Un plan évalué à 383 milliards de dirhams

Lors de cette réunion, poursuit le communiqué, les membres de la commission ministérielle ont suivi un exposé du ministre de l’Equipement, du transport, de la logistique et de l’eau, Abdelkader Amara. Ce dernier a présenté les différents piliers de l’élaboration du PNE, dans le contexte des défis universels auxquels le royaume fait face, à la lumière des directives royales et sur la base des documents d’urbanisme disponibles dans un cadre de concertation, de participation et de coordination.

Le ministre a passé en revue les différentes composantes du PNE qui partent d’un diagnostic de la situation actuelle et visent notamment à améliorer l’offre en eau à travers la construction de barrages, la connexion des bassins hydrauliques, le dessalement de l’eau de mer, l’intégration de tous les centres ruraux dans les systèmes structurés d’approvisionnement en eau potable, la mise à disposition des ressources en eau nécessaires au développement d’une agriculture durable, la préservation des écosystèmes et la lutte contre la pollution.

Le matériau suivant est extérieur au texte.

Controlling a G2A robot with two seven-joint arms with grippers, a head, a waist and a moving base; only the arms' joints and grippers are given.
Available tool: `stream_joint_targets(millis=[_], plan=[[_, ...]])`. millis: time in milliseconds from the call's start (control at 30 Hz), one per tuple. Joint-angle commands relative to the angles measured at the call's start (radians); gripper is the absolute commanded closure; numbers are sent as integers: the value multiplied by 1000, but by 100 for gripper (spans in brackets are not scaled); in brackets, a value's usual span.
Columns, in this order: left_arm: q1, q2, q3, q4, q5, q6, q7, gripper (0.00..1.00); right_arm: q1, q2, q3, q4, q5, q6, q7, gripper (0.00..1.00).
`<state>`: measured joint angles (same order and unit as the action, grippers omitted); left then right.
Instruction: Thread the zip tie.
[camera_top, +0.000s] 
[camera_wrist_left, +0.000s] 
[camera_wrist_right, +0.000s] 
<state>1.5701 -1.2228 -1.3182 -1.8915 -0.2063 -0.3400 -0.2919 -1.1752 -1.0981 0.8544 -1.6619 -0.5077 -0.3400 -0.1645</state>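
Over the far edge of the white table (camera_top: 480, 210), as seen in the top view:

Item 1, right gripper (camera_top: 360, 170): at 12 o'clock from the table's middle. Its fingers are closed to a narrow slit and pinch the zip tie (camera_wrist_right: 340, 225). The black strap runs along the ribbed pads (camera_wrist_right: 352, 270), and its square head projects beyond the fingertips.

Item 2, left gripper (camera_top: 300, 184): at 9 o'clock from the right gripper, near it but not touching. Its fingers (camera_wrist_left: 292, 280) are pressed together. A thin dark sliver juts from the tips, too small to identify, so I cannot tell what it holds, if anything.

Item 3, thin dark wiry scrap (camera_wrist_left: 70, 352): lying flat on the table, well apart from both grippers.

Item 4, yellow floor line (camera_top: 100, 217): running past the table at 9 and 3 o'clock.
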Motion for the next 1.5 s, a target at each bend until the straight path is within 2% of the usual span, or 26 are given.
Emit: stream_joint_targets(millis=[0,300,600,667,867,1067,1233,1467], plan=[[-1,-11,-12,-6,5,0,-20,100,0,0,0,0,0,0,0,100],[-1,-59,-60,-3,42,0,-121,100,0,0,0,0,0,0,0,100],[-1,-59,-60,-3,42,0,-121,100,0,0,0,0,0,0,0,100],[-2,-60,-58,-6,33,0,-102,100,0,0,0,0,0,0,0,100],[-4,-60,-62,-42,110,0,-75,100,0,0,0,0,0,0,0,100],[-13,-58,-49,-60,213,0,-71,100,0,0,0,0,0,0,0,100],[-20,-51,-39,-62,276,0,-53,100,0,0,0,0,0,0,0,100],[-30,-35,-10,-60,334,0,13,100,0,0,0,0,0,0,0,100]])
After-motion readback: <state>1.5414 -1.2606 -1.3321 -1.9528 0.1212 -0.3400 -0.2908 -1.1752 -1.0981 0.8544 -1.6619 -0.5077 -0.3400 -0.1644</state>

Le coût financier estimatif de ce plan, fruit d’efforts conjugués de divers départements ministériels et organes compétents, dans le cadre d’une approche participative et d’un large processus consultatif, avoisine les 383 milliards de dirhams pour les trente prochaines années. Une grande partie des fonds proviendra du soutien public, ce qui dénote l’importance que le royaume attache à ce chantier, relève le communiqué.